**WHAT YOU WILL DO:** Look in the material below for the line with "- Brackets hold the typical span" and the line with "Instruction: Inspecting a", then set down exactly those two lines and all lines between, nothing more.

**SUPPLIED INFORMATION:**
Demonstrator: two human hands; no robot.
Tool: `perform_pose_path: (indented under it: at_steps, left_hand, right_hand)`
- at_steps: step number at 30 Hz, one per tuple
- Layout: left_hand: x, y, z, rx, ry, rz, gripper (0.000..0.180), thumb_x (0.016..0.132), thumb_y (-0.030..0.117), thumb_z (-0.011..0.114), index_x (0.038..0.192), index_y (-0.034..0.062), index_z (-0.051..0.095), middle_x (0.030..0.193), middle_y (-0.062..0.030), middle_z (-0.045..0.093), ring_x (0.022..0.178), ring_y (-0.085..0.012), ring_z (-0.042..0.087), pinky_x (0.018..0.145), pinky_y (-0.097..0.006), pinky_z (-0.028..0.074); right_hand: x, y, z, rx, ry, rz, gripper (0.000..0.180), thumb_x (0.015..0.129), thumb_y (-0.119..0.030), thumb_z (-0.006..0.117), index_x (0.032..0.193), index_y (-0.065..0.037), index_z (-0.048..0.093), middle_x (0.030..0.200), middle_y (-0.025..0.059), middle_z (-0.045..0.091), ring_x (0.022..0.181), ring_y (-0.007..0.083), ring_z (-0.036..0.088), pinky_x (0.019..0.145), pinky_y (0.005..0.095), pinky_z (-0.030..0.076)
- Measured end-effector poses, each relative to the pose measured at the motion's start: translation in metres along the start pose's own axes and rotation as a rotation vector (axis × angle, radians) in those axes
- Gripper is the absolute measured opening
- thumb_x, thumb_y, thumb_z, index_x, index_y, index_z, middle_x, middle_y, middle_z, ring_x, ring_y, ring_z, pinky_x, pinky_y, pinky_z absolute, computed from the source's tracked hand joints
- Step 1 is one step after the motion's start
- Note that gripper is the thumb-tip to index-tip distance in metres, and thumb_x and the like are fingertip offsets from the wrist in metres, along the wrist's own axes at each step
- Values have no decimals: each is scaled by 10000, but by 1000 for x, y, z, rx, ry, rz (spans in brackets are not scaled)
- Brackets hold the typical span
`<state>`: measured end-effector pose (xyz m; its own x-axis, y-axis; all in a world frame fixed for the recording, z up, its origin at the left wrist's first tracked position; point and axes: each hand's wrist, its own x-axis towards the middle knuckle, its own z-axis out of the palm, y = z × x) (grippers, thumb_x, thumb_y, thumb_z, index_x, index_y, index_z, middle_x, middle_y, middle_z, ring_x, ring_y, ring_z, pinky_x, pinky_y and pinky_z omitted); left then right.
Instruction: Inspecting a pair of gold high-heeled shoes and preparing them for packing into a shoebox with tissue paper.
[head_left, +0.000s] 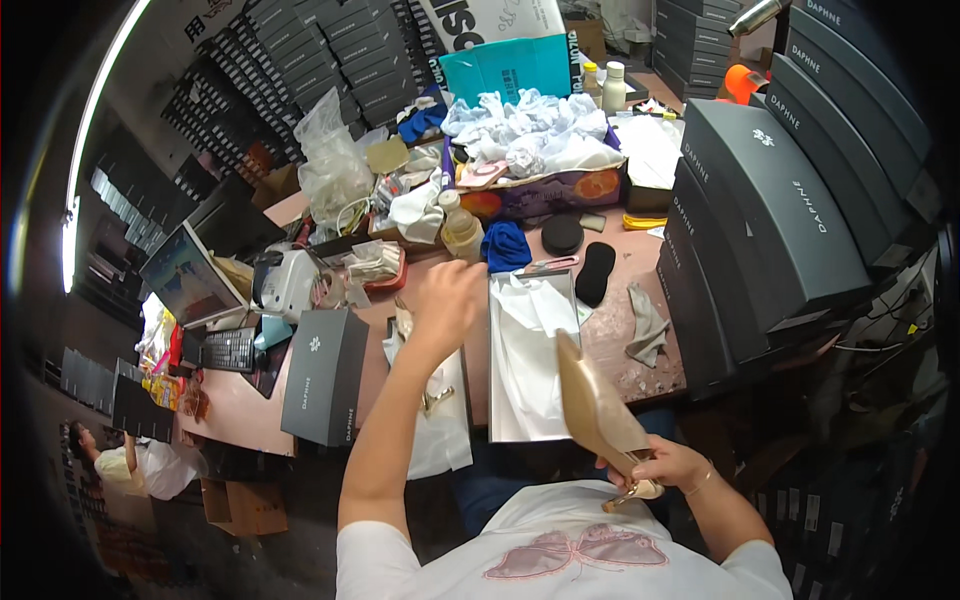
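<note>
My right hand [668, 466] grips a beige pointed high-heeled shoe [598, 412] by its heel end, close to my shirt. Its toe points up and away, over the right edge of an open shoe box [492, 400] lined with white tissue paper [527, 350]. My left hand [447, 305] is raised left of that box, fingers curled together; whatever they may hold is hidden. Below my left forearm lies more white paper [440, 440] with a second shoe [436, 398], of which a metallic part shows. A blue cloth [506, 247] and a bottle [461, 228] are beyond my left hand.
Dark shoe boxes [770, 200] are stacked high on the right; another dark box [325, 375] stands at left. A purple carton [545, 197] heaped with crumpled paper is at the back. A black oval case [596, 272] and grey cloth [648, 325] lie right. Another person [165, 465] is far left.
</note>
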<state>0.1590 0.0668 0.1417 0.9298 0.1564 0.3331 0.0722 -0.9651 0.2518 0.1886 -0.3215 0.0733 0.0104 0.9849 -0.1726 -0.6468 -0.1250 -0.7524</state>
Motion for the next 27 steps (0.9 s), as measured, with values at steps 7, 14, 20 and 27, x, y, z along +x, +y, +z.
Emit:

**RESPONSE BELOW:**
- Brackets hold the typical span
`<state>`: measured end-effector pose (xyz m; its own x-axis, y-axis; all in a world frame fixed for the recording, z up, its origin at the left wrist's first tracked position; point and axes: each hand's wrist, its own x-axis towards the middle knuckle, its own z-axis out of the palm, y = z × x) (grippers, thumb_x, thumb_y, thumb_z, index_x, index_y, index_z, middle_x, middle_y, middle_z, ring_x, ring_y, ring_z, pinky_x, pinky_y and pinky_z omitted); left then right.
Instruction: Inspecting a pair of gold high-heeled shoes and preparing them for packing into a shoebox with tissue paper.

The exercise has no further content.